> [TASK DIRECTIONS]: Print them exactly: the lines from the beginning of the entries below through the line that contains "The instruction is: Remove", and only those, with the pictures left out.

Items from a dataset
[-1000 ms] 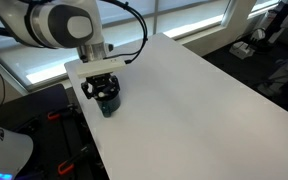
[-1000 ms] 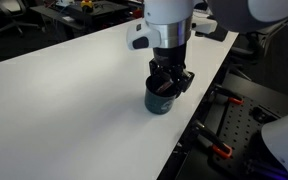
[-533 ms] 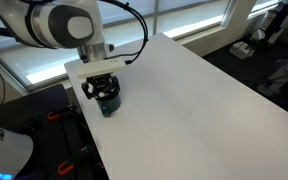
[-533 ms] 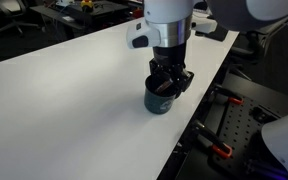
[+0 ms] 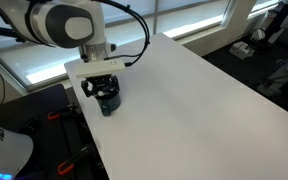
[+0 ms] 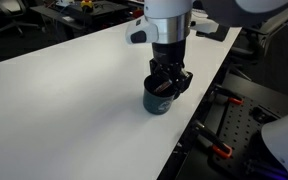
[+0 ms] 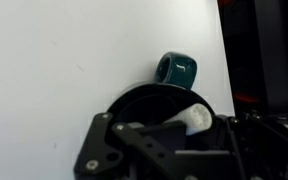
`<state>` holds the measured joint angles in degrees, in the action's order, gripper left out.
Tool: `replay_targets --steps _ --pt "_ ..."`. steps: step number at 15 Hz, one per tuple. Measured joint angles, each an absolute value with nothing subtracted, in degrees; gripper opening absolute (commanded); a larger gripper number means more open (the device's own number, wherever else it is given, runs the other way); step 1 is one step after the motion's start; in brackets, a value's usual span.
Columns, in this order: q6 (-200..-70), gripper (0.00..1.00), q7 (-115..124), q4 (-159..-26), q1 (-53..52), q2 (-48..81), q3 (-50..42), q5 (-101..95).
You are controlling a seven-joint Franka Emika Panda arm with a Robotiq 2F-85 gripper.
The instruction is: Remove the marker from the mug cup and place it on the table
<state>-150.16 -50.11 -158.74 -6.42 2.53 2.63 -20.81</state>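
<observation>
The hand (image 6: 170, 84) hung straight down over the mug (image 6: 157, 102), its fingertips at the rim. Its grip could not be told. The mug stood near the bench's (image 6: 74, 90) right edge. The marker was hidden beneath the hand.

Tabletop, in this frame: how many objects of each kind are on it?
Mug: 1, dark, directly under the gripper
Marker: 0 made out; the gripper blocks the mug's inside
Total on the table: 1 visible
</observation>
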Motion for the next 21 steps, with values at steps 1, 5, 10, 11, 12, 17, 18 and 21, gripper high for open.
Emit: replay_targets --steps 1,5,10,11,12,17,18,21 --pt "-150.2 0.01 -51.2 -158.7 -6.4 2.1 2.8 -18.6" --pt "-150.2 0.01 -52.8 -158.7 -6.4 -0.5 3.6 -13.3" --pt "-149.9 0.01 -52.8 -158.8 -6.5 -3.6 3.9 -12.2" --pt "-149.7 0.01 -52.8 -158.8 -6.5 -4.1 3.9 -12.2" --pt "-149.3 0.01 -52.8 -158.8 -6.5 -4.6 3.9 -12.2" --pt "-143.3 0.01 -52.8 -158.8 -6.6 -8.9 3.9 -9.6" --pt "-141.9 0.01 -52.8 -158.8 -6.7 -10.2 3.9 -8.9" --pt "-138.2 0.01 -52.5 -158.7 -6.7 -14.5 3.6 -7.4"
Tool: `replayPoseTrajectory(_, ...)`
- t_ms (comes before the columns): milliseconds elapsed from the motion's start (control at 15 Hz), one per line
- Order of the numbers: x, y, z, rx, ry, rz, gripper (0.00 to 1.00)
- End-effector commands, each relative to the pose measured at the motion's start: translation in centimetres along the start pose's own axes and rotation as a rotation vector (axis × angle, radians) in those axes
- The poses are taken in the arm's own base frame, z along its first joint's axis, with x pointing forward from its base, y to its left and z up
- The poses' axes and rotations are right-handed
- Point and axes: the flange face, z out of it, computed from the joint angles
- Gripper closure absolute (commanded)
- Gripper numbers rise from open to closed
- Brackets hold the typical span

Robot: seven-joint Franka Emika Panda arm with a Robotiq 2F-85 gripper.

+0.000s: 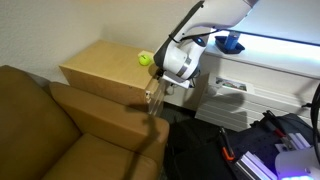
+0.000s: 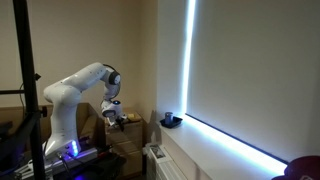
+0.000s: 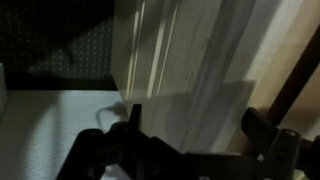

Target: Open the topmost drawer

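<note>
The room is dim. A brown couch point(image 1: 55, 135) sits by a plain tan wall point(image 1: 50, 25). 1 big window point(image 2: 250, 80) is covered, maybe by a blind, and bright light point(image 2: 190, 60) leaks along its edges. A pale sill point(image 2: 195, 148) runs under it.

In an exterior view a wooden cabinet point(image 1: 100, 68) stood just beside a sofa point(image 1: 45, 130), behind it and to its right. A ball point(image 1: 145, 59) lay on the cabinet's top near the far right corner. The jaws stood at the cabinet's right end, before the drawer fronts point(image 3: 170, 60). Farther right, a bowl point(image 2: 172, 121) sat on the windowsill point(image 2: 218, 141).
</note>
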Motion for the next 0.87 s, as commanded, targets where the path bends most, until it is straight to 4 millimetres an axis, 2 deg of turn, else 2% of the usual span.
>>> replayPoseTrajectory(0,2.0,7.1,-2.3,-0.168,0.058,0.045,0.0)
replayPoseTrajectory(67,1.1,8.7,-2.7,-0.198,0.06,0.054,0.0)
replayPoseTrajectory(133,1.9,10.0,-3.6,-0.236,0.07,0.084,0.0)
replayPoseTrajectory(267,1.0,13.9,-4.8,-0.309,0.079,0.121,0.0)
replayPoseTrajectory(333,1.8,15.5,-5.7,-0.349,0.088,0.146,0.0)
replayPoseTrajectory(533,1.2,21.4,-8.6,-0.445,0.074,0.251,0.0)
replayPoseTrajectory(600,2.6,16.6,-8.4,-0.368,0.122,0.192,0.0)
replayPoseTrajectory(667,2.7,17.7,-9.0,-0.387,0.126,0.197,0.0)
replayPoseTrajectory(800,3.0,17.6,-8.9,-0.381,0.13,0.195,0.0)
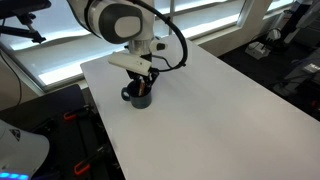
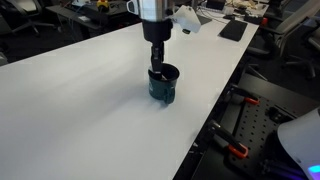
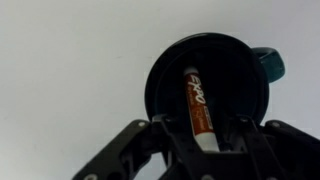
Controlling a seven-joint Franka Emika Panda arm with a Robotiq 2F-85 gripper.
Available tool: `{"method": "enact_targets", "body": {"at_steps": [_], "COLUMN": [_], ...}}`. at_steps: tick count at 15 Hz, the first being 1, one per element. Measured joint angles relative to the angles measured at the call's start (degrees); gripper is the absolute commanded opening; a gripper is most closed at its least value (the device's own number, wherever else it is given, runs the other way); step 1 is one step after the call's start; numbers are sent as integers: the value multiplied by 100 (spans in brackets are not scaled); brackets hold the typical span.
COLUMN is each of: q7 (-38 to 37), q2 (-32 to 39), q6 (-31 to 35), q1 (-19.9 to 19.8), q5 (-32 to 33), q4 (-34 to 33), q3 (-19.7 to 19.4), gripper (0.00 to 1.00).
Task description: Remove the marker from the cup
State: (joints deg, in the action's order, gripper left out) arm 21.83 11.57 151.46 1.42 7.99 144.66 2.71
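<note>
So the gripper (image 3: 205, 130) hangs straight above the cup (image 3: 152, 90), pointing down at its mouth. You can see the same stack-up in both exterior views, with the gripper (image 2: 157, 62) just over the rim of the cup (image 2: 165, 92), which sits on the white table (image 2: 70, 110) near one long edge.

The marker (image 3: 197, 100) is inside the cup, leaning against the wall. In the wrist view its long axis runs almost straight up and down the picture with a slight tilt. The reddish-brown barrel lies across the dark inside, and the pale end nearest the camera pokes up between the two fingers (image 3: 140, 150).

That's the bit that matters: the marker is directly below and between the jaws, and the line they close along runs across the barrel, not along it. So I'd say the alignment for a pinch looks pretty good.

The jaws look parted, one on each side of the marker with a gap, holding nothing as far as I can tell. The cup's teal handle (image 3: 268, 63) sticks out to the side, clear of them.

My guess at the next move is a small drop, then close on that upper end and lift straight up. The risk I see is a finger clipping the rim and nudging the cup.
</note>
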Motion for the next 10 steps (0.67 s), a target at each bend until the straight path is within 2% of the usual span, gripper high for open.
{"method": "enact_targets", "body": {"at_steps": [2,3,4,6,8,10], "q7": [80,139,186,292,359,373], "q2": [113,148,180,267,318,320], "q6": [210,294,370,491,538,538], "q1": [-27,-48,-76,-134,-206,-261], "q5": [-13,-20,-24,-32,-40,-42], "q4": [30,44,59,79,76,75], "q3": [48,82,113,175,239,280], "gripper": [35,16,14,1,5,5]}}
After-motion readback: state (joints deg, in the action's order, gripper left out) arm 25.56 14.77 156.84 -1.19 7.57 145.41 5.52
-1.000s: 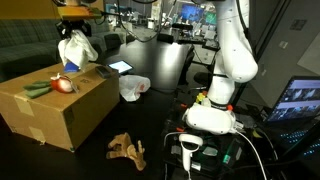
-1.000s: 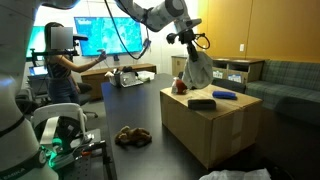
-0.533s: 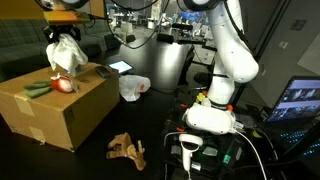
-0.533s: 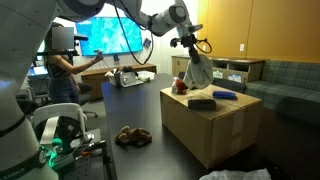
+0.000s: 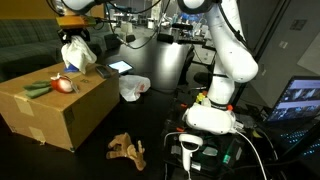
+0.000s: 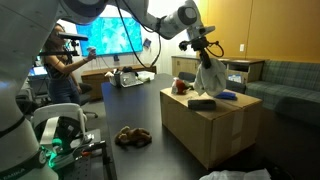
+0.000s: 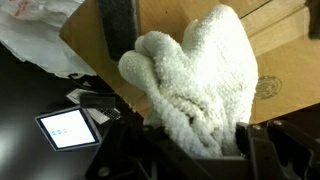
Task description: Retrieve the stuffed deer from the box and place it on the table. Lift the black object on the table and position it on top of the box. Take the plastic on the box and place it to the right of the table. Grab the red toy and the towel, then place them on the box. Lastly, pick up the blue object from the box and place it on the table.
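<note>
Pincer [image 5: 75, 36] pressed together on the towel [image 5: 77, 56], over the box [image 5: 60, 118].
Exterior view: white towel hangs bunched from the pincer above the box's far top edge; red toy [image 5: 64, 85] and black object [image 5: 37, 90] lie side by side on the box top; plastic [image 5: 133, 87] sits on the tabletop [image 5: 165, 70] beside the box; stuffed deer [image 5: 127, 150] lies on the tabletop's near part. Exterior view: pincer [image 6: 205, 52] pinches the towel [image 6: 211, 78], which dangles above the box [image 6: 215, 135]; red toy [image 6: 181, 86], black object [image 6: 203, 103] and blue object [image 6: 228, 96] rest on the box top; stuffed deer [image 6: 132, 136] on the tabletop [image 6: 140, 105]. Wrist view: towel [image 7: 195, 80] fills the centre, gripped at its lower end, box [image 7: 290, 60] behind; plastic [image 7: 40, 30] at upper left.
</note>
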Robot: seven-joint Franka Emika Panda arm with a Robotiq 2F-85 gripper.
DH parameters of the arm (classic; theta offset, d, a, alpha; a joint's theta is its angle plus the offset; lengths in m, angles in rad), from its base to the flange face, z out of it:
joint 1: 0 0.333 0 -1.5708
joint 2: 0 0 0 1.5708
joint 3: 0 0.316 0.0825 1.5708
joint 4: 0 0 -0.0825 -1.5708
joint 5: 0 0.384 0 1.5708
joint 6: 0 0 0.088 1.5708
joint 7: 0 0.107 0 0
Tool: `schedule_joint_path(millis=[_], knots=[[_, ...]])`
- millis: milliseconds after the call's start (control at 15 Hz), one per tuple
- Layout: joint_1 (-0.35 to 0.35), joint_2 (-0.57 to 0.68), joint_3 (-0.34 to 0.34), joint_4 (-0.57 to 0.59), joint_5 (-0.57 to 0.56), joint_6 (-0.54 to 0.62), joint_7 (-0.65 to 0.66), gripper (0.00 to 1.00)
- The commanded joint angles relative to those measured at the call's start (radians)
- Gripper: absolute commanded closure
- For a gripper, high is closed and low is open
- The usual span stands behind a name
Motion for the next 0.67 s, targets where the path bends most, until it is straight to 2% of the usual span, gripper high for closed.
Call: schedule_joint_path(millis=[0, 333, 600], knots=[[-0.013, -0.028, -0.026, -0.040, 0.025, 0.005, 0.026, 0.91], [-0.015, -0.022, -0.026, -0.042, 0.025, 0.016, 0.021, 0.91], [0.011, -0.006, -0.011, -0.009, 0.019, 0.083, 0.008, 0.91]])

> [TASK ANSWER]:
[-1000 ms] 
[-1000 ms] 
[-533 ms] 
[-533 ms] 
[+0 ms] 
[+0 ms] 
[+0 ms] 
`<state>` holds the measured joint angles in degrees, in the action's order, gripper left out.
Tool: `replay_targets --steps _ --pt "_ ..."`. steps: step number at 15 Hz, one per tuple. Measured joint angles, each an absolute value with nothing subtracted, in degrees; gripper opening absolute (commanded); a larger gripper number means more open (the device's own number, wherever else it is given, runs the other way); step 1 is one step after the motion's start; in brackets, a value's usual span.
Columns, in this order: q6 (-200..-70), gripper (0.00..1.00), q7 (-115..124), q4 (-159..-26), q1 (-53..52), q2 (-48..81), q3 (-50..42), q5 (-101..95).
You are controlling a seven-joint Franka Emika Panda arm with a Robotiq 2F-85 gripper.
The instruction is: Remove the marker from the mug cup and place it on the table

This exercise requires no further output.